Your task:
Among the records that follow, find the line with "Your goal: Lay" and the line with "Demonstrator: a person". Set down those lines and all lines between them exactly, without adding anything.

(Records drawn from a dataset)
- - -

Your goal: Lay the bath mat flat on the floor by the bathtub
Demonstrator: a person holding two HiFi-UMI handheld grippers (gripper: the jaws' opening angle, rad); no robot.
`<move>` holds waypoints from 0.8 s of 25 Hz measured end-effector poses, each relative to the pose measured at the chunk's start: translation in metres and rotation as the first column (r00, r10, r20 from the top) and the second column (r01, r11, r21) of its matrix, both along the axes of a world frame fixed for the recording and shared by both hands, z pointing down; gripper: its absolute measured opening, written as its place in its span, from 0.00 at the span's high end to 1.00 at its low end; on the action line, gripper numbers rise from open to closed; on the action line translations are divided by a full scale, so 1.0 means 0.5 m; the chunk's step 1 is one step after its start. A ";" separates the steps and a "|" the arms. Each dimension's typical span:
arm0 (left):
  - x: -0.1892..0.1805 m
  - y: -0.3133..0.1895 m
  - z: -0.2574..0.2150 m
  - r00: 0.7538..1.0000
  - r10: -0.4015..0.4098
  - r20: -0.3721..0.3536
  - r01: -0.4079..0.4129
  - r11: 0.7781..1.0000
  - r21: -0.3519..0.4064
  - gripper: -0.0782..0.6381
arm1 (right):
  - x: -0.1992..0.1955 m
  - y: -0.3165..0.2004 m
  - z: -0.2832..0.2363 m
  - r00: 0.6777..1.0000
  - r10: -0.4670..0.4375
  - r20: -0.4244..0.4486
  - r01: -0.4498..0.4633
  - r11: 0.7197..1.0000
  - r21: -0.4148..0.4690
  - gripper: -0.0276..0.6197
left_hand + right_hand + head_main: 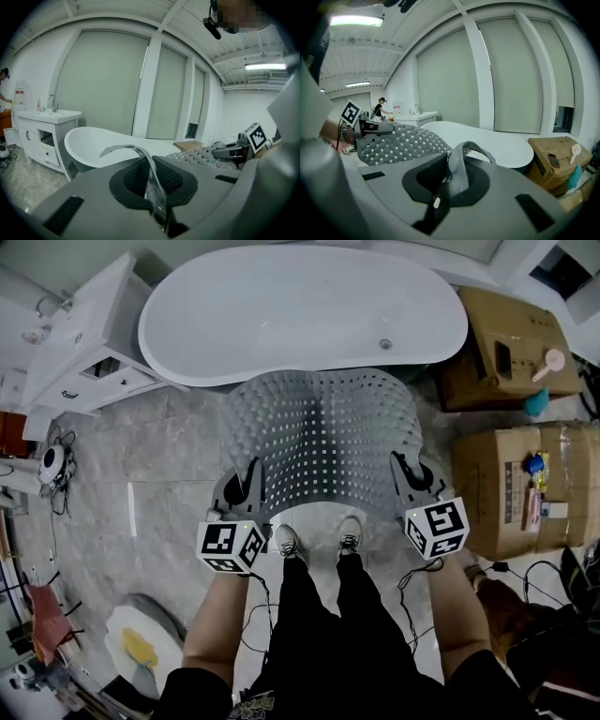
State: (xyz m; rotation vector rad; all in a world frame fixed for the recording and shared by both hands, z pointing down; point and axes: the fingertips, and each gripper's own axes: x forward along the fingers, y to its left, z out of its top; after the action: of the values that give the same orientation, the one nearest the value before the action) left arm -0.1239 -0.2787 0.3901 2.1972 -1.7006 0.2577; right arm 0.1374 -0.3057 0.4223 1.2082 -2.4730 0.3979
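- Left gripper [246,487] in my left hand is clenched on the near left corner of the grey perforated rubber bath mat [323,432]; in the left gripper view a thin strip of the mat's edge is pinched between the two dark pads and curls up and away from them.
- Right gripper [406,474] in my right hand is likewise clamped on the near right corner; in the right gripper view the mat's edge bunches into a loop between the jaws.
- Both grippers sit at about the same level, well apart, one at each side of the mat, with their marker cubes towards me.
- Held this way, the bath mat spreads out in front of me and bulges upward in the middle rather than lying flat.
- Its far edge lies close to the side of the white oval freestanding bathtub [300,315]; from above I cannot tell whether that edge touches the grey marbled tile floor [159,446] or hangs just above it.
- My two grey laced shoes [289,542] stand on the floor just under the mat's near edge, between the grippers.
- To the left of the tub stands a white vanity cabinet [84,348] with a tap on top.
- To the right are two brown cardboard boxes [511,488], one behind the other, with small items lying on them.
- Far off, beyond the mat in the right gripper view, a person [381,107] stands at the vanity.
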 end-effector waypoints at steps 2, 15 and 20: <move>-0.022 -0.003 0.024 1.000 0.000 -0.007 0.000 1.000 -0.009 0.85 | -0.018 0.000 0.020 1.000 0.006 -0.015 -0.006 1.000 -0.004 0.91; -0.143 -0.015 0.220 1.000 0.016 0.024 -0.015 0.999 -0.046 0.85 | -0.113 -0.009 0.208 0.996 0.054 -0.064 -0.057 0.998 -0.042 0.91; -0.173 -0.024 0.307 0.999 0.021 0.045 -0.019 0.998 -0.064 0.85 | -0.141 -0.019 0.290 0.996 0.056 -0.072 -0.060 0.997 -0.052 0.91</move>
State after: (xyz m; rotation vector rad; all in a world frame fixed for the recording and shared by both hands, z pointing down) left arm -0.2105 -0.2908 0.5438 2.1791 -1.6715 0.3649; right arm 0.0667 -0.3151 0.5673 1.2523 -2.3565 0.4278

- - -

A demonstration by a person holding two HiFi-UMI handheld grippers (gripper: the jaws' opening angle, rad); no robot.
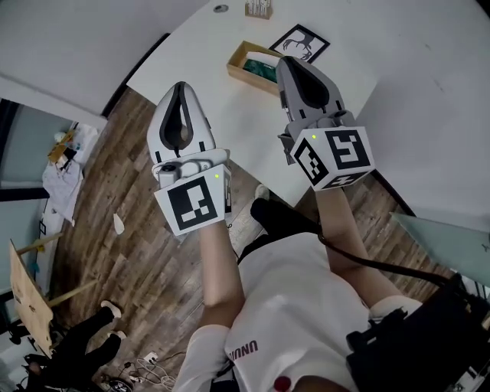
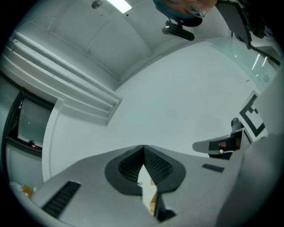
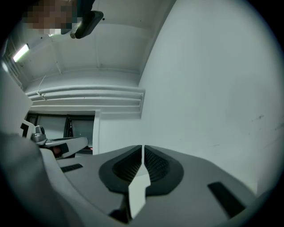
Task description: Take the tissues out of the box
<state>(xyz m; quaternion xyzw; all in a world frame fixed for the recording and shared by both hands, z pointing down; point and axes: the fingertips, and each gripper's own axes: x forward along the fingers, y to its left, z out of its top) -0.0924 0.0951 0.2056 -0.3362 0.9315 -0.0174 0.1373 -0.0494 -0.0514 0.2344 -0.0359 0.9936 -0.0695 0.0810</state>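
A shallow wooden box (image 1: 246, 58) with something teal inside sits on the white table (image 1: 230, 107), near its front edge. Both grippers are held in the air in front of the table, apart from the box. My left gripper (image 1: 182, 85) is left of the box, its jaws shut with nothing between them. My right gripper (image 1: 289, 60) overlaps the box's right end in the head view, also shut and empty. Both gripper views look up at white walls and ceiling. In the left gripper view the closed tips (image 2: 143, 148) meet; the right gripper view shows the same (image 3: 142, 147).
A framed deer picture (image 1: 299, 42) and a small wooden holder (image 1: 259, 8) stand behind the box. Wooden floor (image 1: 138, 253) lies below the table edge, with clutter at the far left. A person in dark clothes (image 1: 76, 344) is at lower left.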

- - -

Answer to this exercise:
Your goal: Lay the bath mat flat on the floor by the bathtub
Demonstrator: a person holding two HiFi-UMI handheld grippers (gripper: the jaws' opening angle, rad); no robot.

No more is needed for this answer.